Luego hablé y dije: “Doctor, me gustaría decirle que soy de Salt Lake City, que soy miembro de la Iglesia Mormona y que he viajado por todo Estados Unidos y Europa, y en México y Canadá, y las islas del mar, y si hay un pueblo en esta tierra tan moralmente limpio como el pueblo mormón, nunca ha sido un privilegio conocerlos”. Lo remití a un artículo que apareció no hace mucho en la revista Life de la oficina del cirujano general de los Estados Unidos, en el que se hizo la declaración de que el mayor elemento disuasorio para el éxito de las fuerzas armadas en los Estados Unidos y la industria de la guerra era enfermedad venérea. El artículo indicaba que el ochenta y cinco por ciento de todos los hombres en las fuerzas armadas, incluidos los casados, vivían inmorales durante el período de su servicio.

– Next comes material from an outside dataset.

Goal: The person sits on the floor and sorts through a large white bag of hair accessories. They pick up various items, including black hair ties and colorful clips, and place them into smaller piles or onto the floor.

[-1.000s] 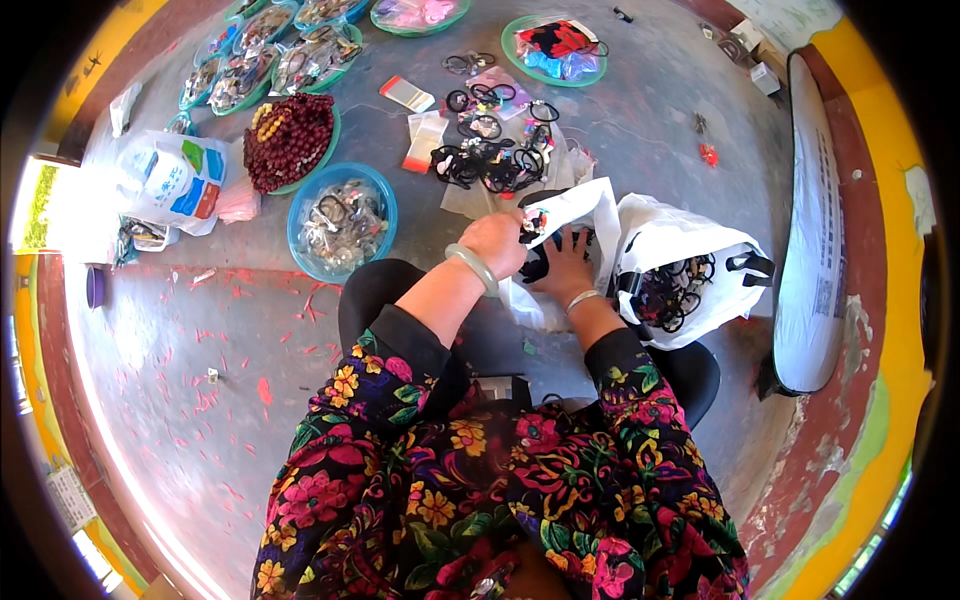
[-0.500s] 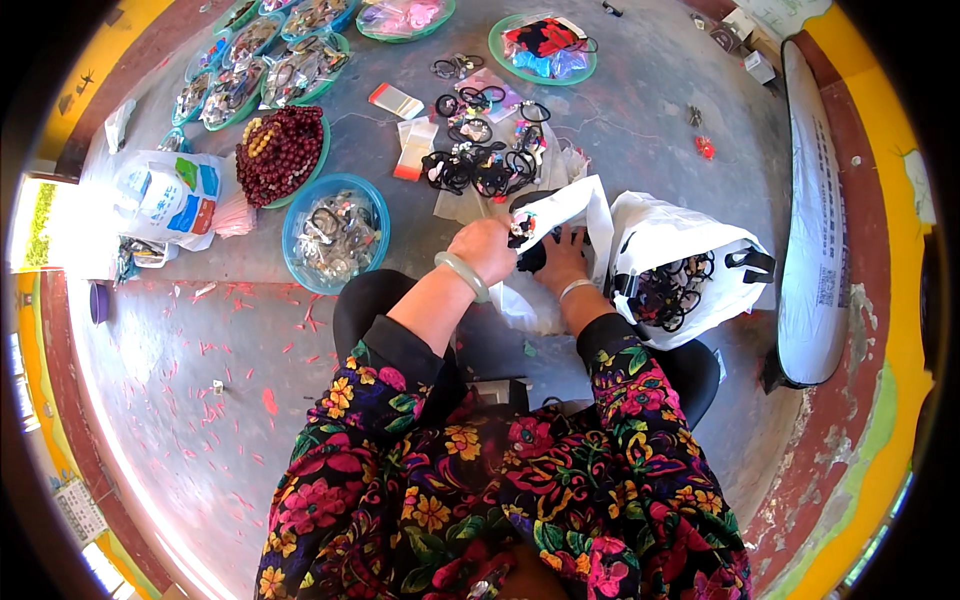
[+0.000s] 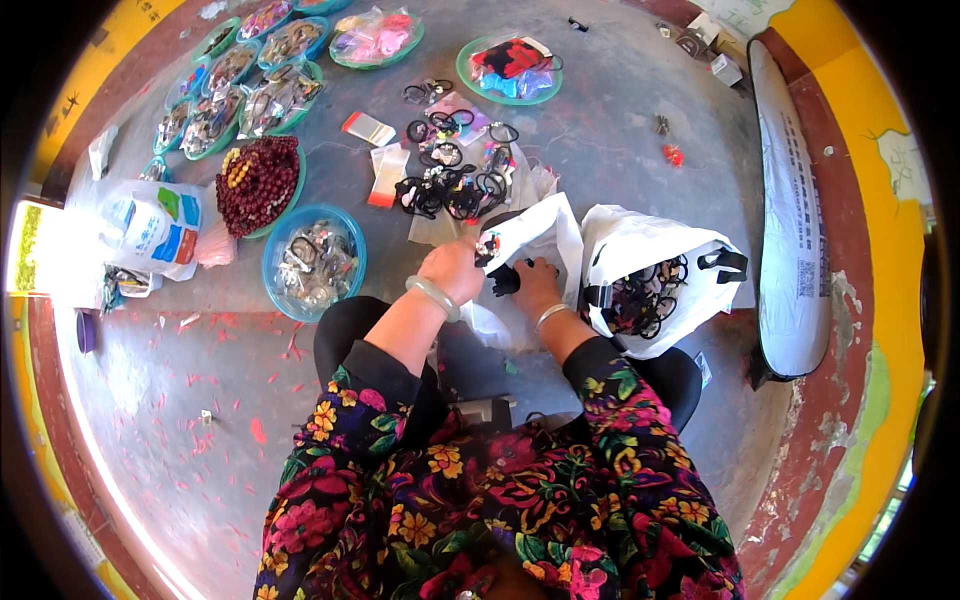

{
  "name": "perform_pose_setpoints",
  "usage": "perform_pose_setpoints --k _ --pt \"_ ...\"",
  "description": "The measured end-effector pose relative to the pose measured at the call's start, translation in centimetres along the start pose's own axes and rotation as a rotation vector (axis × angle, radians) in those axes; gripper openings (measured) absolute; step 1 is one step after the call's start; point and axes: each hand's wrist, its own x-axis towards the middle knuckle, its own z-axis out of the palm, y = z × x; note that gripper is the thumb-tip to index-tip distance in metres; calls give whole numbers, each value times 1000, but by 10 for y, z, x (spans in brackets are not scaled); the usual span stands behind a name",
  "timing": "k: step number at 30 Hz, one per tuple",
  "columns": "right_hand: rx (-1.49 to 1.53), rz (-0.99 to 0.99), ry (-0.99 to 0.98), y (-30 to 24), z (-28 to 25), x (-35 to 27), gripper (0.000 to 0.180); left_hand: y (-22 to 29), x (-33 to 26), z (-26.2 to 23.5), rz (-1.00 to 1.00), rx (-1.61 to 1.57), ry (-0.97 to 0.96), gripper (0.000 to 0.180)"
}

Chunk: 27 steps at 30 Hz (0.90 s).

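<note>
Closed in a fist, my left hand (image 3: 452, 270) is at the near left edge of an open white plastic bag (image 3: 562, 235). Hair ties with small coloured charms (image 3: 488, 247) show at its fingertips. At the bag's mouth, my right hand (image 3: 536, 286) has its fingers curled over a black bundle (image 3: 503, 280), whose kind is partly hidden. Beyond my hands lies a loose pile of black hair ties (image 3: 463, 192) with coloured charms, on plastic wrapping. Right of my right hand stands a second white bag (image 3: 690, 305) with many dark hair ties (image 3: 648, 292) inside.
A blue basin (image 3: 270, 275) of small wrapped items stands left of my hands, by a tray of dark red beads (image 3: 258, 185). Several filled trays (image 3: 278, 100) stand far left. A green tray (image 3: 511, 97) holds packets. A long silver-white package (image 3: 795, 230) leans at the right wall.
The whole view has shifted, so things sit farther left and a little lower. My right hand's fingers look more curled over the black bundle. My left hand stays at the bag's edge.
</note>
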Motion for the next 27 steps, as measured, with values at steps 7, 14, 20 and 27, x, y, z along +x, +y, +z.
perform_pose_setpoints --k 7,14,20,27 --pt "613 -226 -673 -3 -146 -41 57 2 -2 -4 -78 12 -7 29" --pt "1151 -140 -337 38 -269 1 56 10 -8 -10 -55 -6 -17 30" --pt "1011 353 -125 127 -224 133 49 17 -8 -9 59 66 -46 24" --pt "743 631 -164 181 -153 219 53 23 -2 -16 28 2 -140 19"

Se volvió hacia el oficial sentado allí y dijo: “Eso no comienza a cubrirlo, ¿verdad? Por qué, es noventa y nueve y nueve décimas por ciento”.

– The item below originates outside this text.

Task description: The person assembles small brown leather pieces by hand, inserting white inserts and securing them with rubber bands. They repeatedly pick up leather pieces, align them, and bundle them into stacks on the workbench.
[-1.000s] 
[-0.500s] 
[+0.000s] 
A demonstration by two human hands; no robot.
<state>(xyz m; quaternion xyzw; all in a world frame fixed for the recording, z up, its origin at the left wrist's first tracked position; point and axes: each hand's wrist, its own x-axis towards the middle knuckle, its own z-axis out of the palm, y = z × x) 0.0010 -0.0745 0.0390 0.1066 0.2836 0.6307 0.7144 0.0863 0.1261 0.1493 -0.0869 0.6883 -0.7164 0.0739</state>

Luego le conté una carta que tenía en mi poder del superintendente del Hospital SUD en Salt Lake, en la que el superintendente indica que le habían dado la prueba de Wasserman a más de 7,000 niños que pasaron por el hogar misionero aquí en Salt Lake, y de esas 7,000 pruebas, solo cuatro de ellas mostraron algún rastro de sangre impura, y dije: “Doctor, si puede duplicar eso en cualquier parte del mundo, me gustaría saber dónde”.

Ejemplo de una muchacha mormón

Luego agregó: “Bueno, en Nueva Guinea, incluso los médicos y las enfermeras ‘se soltaron el pelo'”. Esa era su propia expresión. Él dijo: “Se imaginan que nunca volverán, y están obteniendo todo lo que pueden mientras están allí. Pero”, dijo, “había una enfermera de Salt Lake, una niña mormona, que dijo: ‘Dejé mi casa limpia, y voy a volver cuando me vaya”.

Me dije a mí mismo: “Dios la bendiga”. Y sé que si sus padres supieran que dirían lo mismo. No puedo evitar sentir que si hay regocijo en el cielo por un pecador que se arrepintió Lucas 15:7 seguramente debe haber un gran regocijo en el cielo cuando una niña o un niño mormón tiene el coraje de sobresalir, todo el grupo y mantener él mismo dulce y limpio.

Influencias buenas y malas presentes

Pensé en las palabras de José cuando fue vendido a Egipto, tentado por la esposa de Potifar (ya sabes cómo ella le tendió una trampa) y luego José dijo: “¿Cómo puedo hacer esta gran maldad y pecado contra Dios?” Gen. 39: 9 Él rechazó todas sus súplicas y esfuerzos para seducirlo, a pesar de que se dio cuenta de que podría incurrir en el disgusto, lo que hizo, de aquellos que gobernaban sobre él, y fue encarcelado.

Vi una foto en Bruselas, cuando trabajaba como misionero en Europa, que representaba a un hombre mientras estaba parado con un revólver y le disparó en la cabeza. Mientras hacía eso, había a cada lado un ángel, uno un ángel de luz y el otro un ángel de oscuridad. Cuando apretó el gatillo que separó su cabeza de su cuerpo, el ángel de la oscuridad se volvió con una risa triunfante, y el ángel de la luz se volvió y lloró.

Hermanos, donde sea que vayan sus niños y niñas, esas influencias irán con ellos. Si hay algo que puede hacer en su hogar para fortalecerlos para cumplir con las tentaciones que se les presentan, no deje de hacer lo que se puede hacer. Les digo esto a ustedes, padres, y a ustedes, oficiales de esta Iglesia. No puedo evitar pensar en las palabras de Jesús cuando dijo: “No temáis a los que matan el cuerpo, pero no pueden matar el alma, sino más bien temerle al que puede destruir el alma y el cuerpo en el infierno” Mateo 10:28

Y piensen en las palabras de la Presidencia de esta gran Iglesia para todos los jóvenes de la tierra: “Mejor muerto limpio que vivo impuro”.

Dios nos ayude a ayudarlos, ruego, en el nombre de Jesucristo. Amén.